Ending the something for nothing culture. The Government are already
• Capping Benefits. The Welfare Reform Act caps the total amount a household can receive in benefits to the average of household earnings so no household can receive more than £26,000 a year, the equivalent to a pre-tax salary of £35,000 – a step which the Labour Party opposes.

• Controlling Immigration. Under Labour net migration reached more than 2.2 million people – more than twice the population of Birmingham. The Conservatives are getting to grips with Labour’s chaos. We are capping economic migration, cracking down on sham marriages, shutting bogus colleges and reforming Student Visas. Our action will reduce net migration down from the hundreds to the tens of thousands a year, back to the sustainable levels seen under the last Conservative government.

• Biggest ever increase in the Basic State Pension. The Government has introduced the triple lock guarantee which ensures that State Pensions will be up-rated by earnings, prices or 2.5 per cent – whichever is highest. This has brought an end to the paltry rises in the state pension under Labour, which one year amounted to 75 pence. In April this year, the basic state pension rose by £5.30 per week – the biggest cash rise ever.

• Making work pay. Under Labour too many people turned down offers of work because they were better off on benefits. From 2013, the new Universal Credit will simplify a range of benefits into one payment to make it easier for people to see they will be consistently and transparently better off for each hour they work and every pound they earn – making work pay.

New measures in the Queen’s Speech
• Crime and Courts Bill – will establish the National Crime Agency to tackle serious, organised and complex crime and strengthen border security. The Bill will also maintain the capability of intelligence and law enforcement agencies to acquire communications data to protect the public within a framework of strict safeguards. Measures will further reform and modernise the courts and tribunal service to increase efficiency, transparency and judicial diversity.

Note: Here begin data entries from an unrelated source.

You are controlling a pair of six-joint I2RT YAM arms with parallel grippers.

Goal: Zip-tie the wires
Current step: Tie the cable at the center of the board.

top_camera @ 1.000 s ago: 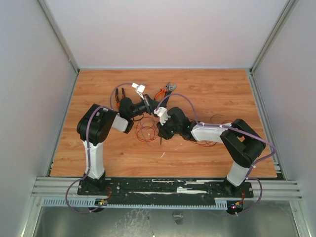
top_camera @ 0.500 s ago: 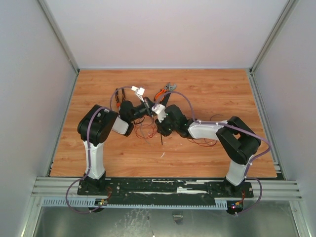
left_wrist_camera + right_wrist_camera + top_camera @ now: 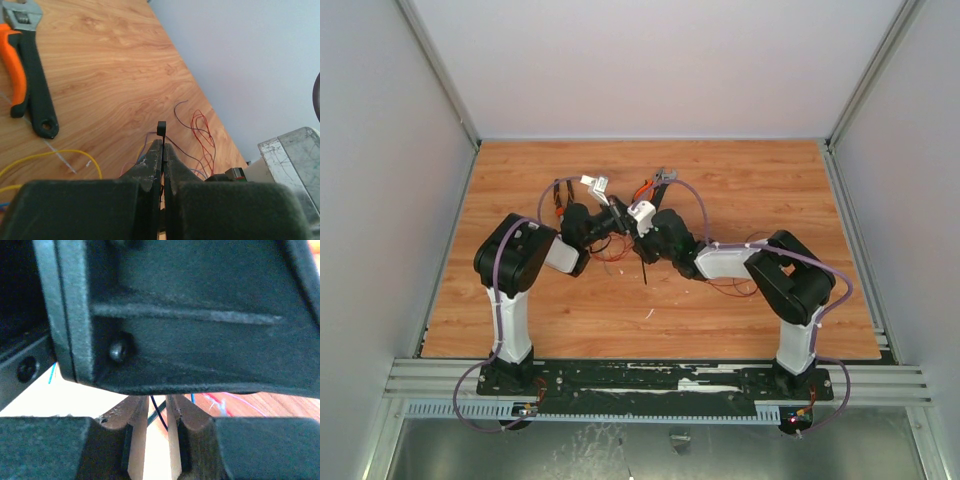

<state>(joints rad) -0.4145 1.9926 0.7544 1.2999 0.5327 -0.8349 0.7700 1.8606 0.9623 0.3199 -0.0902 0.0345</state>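
I see left tool (image 3: 162, 149) clamped tight on the zip tie (image 3: 161, 128), head poking just past the tips; right tool (image 3: 157, 412) jaws narrowly apart, thin black strand (image 3: 159, 416) in the gap, can't tell if it touches; wires (image 3: 202, 131) looped on the worktop (image 3: 100, 75) just beyond.

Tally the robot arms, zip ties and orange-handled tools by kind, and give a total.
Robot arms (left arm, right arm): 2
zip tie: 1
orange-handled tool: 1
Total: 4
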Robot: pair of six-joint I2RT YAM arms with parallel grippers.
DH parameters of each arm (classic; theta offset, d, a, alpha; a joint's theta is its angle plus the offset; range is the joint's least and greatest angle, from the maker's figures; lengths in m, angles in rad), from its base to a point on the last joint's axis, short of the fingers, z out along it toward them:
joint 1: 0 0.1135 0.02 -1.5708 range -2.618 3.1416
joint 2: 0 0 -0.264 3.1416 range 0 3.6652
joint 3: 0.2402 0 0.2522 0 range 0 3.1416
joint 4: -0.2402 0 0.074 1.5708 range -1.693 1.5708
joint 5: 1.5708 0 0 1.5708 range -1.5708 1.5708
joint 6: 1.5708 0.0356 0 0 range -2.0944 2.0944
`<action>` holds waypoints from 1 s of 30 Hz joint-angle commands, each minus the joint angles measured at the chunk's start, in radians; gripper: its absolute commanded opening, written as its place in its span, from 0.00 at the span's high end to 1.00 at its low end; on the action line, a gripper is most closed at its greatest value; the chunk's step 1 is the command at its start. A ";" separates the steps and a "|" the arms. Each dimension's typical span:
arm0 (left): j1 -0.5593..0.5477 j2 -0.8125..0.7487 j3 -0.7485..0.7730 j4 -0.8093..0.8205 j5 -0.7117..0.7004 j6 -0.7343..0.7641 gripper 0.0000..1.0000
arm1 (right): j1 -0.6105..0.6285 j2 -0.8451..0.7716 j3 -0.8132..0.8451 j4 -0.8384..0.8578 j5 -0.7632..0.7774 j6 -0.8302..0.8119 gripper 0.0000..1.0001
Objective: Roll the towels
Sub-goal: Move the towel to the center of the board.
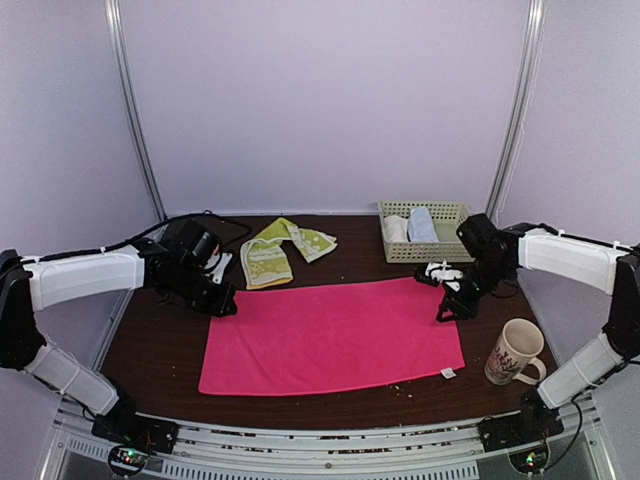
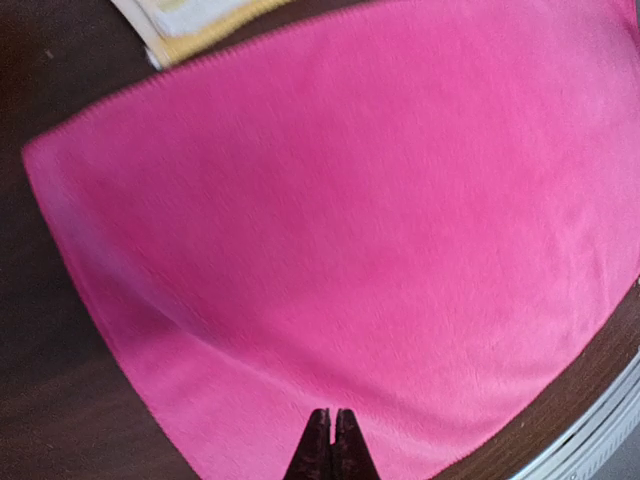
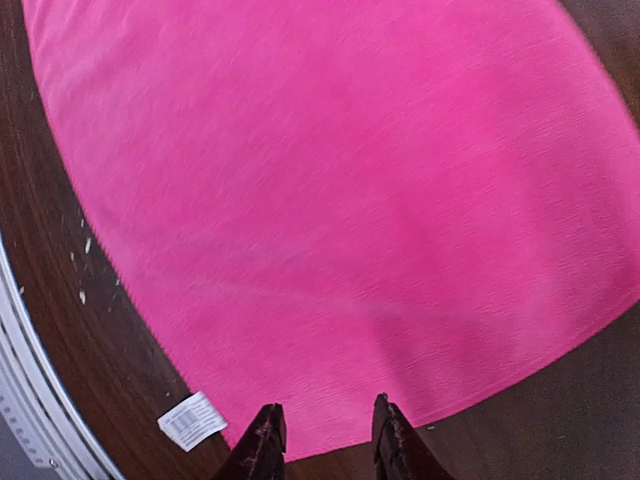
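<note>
Dark wooden table [image 1: 150, 340], white booth walls behind. Spread flat mid-table: hot-pink towel [image 1: 330, 335]. Crumpled just past its far-left corner: yellow-green cloth [image 1: 275, 250]. Over that corner, left gripper [image 1: 225, 308], jaws pressed together, empty. At the far-right corner, right gripper [image 1: 445, 315], jaws narrowly parted, gripping nothing.

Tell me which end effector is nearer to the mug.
Right. The right end effector is at the pink towel's right edge, just left of the mug; the left end effector is at the towel's far left corner, the whole towel away.
</note>
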 commanded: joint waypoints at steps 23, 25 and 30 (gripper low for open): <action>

• Justice and Security Bill – will provide for strengthened oversight of the security and intelligence agencies; to provide for closed material procedures in certain civil proceedings; and to prevent disclosure contrary to the public interest of certain material in judicial proceedings, including material shared with us by our allies.

Reforming our politics. What is proposed
• Fixed-term Parliaments. The Coalition have legislated to introduce fixed-term Parliaments in the United Kingdom to remove the right of a Prime Minister to seek the Dissolution of Parliament for pure political gain

• Standing up for Britain in Europe. The European Union Act ensures that for the first time British people will have their say on any proposed transfer of powers from the UK to the EU. If in the future a change to an EU treaty is proposed that moves powers or areas of policy from the UK to the EU, the Government will have to get the British people’s consent in a national referendum before it can be agreed.
The Queens Speech will help Britain to move forward.